::: Provided data :::
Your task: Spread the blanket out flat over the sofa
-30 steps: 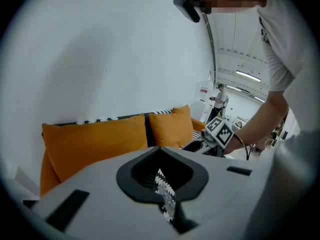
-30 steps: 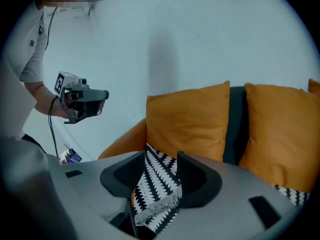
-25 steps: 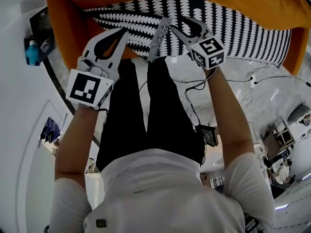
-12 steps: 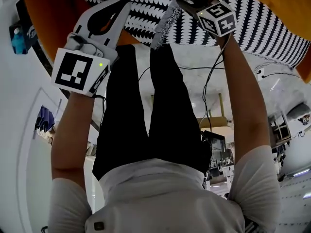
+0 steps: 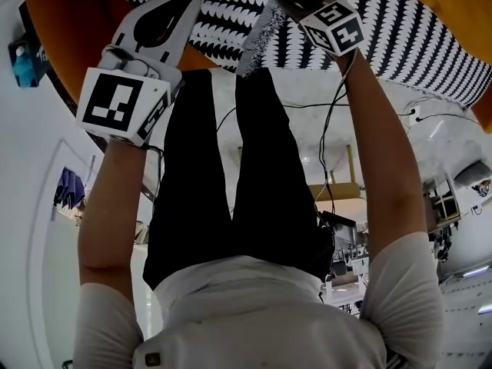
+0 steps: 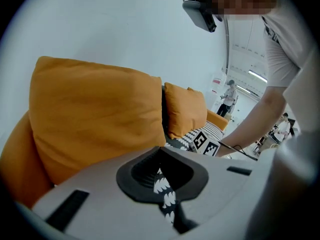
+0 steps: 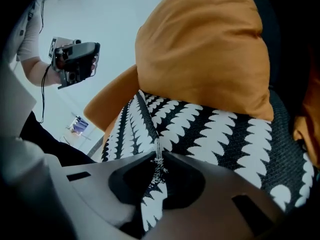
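Head view: a black-and-white scallop-patterned woven blanket lies on the seat of the orange fabric sofa. It fills the frame from 12 to 2 o'clock. Its fringed edge hangs off the seat front at 12 o'clock, above the person's black trousers.

The left gripper sits at 11 o'clock, at the blanket's near corner. In the left gripper view the left gripper has its jaws together, and a narrow fold of blanket is pinched between them. A large orange cushion stands at 10 o'clock, against the sofa back.

The right gripper sits between 12 and 1 o'clock, with its marker cube just behind. In the right gripper view the right gripper has just been closing its jaws. The tips now meet on the fringed edge. The rest of the blanket spreads away toward 3 o'clock, under a plump orange cushion at 12 o'clock.
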`<state>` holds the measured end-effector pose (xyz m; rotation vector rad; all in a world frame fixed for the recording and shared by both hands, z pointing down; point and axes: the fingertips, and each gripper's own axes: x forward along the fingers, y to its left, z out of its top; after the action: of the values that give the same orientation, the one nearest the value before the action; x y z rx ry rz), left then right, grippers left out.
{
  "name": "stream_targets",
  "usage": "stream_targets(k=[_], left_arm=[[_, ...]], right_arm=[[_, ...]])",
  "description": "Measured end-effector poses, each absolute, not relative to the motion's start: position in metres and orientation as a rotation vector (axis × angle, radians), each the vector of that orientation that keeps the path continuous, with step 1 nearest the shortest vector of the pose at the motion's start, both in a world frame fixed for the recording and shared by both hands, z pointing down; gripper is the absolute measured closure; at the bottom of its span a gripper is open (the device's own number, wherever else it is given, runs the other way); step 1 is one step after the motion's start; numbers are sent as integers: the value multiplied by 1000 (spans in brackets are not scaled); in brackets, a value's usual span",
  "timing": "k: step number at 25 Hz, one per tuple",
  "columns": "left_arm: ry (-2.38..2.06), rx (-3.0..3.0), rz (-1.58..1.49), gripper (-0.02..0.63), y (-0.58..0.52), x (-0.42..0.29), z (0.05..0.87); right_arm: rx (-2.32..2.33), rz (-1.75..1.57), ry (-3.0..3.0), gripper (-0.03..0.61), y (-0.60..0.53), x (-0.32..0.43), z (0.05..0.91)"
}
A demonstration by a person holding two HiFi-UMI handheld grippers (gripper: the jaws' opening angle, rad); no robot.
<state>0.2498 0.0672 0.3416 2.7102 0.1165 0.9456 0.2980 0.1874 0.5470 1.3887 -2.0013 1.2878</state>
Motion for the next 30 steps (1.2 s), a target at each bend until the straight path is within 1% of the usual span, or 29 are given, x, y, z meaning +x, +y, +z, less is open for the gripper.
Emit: stream_targets(k=[3, 7, 13, 17, 21, 30], left_arm=[[97, 2698, 948, 603, 66, 246, 345], [47, 2688, 929, 604, 66, 239, 339], [-57, 2685, 885, 604, 58, 217, 317], [-212, 2673, 823, 604, 44, 198, 291], [-355, 2638, 782, 604, 42, 164, 280], [-514, 2568, 755, 603, 24, 60, 284]], right_arm=[[1407, 1277, -1997, 537, 185, 295, 544], [1417, 1220, -2029, 540, 186, 285, 524], [1352, 1117, -2107, 541, 182, 254, 472], [1252, 1046, -2163, 541, 168, 236, 431], [1163, 998, -2215, 542, 165, 205, 405], [980, 919, -2299, 542, 138, 92, 374]])
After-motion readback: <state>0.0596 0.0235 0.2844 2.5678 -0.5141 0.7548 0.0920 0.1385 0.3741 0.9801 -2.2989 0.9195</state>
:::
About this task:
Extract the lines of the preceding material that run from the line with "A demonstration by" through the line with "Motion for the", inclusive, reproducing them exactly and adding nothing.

Answer for this exercise:
A demonstration by a person holding two HiFi-UMI handheld grippers (gripper: the jaws' opening angle, rad); no robot.
<state>0.2498 0.0672 0.3416 2.7102 0.1165 0.9456 0.2980 0.1874 0.5470 1.3887 -2.0013 1.2878</state>
Motion for the next 30 steps (1.2 s), a target at each bend until the straight path is within 1% of the usual span, or 29 are given, x, y, z meaning +x, +y, +z, less is open for the gripper.

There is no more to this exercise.